Sunil Jain

Senior Associate Editor, Business Standard

Thursday, March 03, 2005

Not sweet crude

It is true that excise duties on petrol have been cut from 23 per cent to 8 per cent, but this has been more than made up by the new impost of Rs 5 per litre on petrol. All told, even after allowing for the lowered import duty on crude oil, the duties payable on petrol have gone up by around Rs 2 per litre, if you include the increased road cess.

The new Rs 1.25 duty on diesel, along with the higher road cess, has a similar impact on diesel.

Petroleum Minister Mani Shankar Aiyar’s statements, however, make it clear just what the finance minister had in mind – Mr Aiyar has said that what are said to be ‘revenue neutral’ duty changes are ‘not neutral’ as far as the oil public sector enterprises are concerned, but that he would not allow them to hike prices.

In other words, the Budget has resulted in an increased burden for the oil PSEs, who will now have to bear more subsidy losses. One end result could be that, as in the current year, they pay lower corporate taxes to Mr Chidambaram’s revenue officials.

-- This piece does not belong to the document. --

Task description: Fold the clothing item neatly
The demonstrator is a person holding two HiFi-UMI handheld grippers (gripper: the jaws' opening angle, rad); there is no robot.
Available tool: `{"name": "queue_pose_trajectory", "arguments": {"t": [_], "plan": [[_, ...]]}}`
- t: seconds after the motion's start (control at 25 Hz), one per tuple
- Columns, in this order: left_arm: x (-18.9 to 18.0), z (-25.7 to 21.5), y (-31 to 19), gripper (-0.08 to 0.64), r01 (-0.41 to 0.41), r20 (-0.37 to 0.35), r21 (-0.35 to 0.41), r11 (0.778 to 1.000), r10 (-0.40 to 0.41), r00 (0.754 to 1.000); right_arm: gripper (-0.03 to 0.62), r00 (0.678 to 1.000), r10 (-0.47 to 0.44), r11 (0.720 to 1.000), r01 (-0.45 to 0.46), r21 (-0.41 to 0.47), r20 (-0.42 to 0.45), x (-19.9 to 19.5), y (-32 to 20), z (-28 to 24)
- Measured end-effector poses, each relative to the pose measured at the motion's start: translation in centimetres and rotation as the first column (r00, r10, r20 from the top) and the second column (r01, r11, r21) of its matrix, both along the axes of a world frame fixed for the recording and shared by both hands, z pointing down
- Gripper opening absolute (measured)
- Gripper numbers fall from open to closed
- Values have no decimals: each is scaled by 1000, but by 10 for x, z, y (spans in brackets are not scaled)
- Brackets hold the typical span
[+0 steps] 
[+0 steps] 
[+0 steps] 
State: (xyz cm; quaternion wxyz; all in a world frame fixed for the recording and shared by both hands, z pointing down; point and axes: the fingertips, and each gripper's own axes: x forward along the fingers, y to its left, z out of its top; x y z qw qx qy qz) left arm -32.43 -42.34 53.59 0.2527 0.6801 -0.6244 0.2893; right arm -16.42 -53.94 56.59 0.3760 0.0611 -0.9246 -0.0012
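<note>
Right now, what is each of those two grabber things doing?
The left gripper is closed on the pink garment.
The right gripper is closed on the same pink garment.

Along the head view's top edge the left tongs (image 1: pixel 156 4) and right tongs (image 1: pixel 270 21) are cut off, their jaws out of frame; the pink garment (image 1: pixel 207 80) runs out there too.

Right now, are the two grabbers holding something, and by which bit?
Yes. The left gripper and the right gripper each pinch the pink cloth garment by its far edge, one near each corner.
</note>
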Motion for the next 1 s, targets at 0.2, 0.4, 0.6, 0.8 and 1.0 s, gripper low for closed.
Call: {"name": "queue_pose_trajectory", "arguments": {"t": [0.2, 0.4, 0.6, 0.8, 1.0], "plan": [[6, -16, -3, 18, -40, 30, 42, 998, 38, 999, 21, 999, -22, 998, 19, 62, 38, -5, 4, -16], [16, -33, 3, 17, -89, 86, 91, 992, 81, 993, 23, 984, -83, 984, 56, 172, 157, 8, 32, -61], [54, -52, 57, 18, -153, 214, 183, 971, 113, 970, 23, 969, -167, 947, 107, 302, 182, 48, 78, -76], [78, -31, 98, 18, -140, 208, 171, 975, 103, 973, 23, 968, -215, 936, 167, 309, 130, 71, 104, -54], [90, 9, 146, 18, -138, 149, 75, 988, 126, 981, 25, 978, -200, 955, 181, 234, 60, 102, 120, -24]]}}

While the Budget proposal to eliminate the import and excise duties on LPG and PDS kerosene is certain to go down well with the consuming public, this introduces new distortions in the relative pricing structure of the industry since there is now negative protection for those producing these two products -- the crude oil input attracts an import duty of five per cent while the final product has no duty.

In a normal free market situation where producers can take their own decisions (as the oil PSEs theoretically can), such a duty change would provoke a switch in production patterns.

While the nature of production requires that certain levels of LPG and kerosene have to be produced, producers would normally reduce the production of kerosene and make more of aviation turbine fuel, diesel and naphtha.

But since the oil PSEs are not free to do what they want, there is little fear of this happening, though a free agent like Reliance may well lower production of these two fuels.

Apart from the fact that the new duty structure (5 per cent on crude and 10 per cent on products like diesel and petrol) still translates into an unacceptably high 30 per cent effective protection for the refining sector, what’s curious is that there are lower duties on aviation fuel today than on diesel -- while there’s a 10 per cent import duty on both, and a similar 8 per cent excise, diesel users have to pay an additional Rs 1.25 per litre as a specific excise duty and Rs 2 per litre as the road cess.

Presumably the Left parties will have something to say about this.